= TASK OBJECTIVE =
Look through the data below for the line with "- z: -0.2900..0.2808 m", and transcribe it exactly together with each line after it up to and including the line with "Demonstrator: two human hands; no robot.". Give nothing else.

--- RECORDED DATA ---

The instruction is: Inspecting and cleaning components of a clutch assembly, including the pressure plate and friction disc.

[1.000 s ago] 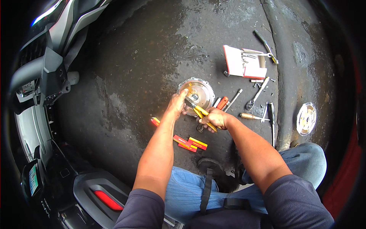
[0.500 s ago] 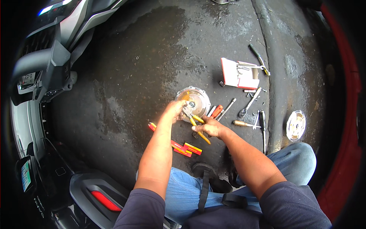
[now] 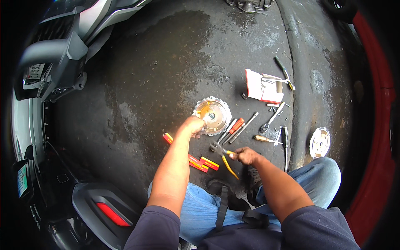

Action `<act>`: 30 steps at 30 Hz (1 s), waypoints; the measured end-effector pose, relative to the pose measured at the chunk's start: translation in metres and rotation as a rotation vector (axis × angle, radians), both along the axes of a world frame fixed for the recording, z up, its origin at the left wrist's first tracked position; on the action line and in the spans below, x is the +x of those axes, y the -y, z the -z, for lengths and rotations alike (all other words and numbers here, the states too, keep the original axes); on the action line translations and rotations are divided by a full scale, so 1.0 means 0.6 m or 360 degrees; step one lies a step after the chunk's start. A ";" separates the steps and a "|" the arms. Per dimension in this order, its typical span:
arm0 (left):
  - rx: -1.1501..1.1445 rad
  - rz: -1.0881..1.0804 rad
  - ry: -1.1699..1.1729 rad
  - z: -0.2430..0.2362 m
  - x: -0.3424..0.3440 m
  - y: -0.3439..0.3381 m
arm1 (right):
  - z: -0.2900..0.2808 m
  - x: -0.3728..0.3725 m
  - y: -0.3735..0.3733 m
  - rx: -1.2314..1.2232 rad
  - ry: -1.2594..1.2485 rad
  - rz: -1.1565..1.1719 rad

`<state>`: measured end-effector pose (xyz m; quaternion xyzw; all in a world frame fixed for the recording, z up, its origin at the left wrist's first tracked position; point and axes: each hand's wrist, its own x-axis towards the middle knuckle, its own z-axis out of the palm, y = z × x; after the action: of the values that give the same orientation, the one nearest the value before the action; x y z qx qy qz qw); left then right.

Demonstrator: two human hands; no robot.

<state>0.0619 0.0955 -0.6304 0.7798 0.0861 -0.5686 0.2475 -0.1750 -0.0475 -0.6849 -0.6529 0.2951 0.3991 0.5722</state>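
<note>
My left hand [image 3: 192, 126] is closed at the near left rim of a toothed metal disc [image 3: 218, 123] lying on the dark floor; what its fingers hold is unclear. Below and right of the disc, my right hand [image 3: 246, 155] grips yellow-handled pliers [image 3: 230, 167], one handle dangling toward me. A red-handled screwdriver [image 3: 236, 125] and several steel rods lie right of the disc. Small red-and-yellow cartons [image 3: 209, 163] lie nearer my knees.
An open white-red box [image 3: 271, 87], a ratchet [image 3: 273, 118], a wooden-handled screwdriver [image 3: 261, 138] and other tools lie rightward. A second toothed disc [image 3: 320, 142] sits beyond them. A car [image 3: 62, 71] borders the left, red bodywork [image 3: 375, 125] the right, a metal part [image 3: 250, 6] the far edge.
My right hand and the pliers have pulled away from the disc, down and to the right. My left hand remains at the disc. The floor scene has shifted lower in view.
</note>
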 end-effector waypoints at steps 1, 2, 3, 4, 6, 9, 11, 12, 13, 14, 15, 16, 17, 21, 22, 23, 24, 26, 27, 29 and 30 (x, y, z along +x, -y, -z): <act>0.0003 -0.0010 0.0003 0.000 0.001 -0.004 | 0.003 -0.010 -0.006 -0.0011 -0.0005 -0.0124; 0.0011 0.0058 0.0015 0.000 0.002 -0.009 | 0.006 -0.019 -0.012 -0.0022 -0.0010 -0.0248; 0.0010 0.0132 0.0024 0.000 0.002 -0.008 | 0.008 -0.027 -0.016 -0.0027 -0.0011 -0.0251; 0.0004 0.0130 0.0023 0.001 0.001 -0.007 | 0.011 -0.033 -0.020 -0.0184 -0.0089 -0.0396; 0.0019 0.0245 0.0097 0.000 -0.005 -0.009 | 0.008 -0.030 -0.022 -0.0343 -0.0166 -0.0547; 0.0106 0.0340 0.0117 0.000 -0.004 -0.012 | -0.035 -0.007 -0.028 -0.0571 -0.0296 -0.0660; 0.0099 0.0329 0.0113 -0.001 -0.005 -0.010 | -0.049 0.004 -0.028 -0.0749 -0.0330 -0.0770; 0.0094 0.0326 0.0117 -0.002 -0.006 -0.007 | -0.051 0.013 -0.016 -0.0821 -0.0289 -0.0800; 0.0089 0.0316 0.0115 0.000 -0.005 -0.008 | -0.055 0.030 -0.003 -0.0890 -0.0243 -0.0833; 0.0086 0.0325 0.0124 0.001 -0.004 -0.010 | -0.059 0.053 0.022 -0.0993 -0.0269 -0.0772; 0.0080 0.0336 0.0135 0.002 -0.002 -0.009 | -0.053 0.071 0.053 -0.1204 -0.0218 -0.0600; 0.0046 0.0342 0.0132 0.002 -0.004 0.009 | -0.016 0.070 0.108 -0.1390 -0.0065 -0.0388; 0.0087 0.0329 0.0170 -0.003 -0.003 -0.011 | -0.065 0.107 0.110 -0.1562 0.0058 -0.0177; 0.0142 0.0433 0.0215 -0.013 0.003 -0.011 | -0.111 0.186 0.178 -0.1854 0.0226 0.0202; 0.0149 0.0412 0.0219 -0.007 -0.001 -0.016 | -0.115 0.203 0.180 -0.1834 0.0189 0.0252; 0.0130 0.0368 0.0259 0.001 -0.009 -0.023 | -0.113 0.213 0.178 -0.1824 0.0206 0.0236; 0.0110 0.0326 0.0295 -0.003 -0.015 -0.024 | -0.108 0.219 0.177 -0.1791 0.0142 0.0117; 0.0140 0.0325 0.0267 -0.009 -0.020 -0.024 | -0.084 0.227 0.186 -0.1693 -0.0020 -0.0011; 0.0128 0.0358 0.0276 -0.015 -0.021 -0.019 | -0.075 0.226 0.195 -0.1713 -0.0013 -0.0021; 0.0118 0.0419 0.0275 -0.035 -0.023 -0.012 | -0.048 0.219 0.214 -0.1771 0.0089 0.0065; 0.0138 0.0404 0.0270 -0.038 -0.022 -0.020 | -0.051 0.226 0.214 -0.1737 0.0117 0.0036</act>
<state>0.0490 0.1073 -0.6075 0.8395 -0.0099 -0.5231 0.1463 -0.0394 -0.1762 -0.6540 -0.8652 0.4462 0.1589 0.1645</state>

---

= RESULT OF THIS EXERCISE =
  - z: -0.2900..0.2808 m
  - x: -0.3728..0.3725 m
  - y: -0.3735..0.3733 m
  - rx: -1.2314..1.2232 rad
  - ry: -1.2594..1.2485 rad
  - rz: -1.1565..1.1719 rad

`<state>`: measured end-effector pose (xyz m; quaternion xyzw; all in a world frame fixed for the recording, z up, its origin at the left wrist's first tracked position; point and axes: each hand's wrist, its own x-axis towards the middle knuckle, its own z-axis out of the palm, y = z × x; after the action: of the values that give the same orientation, the one nearest the value before the action; x y z qx qy qz qw); left then right.

Demonstrator: two human hands; no robot.

This is the complete output for the exercise.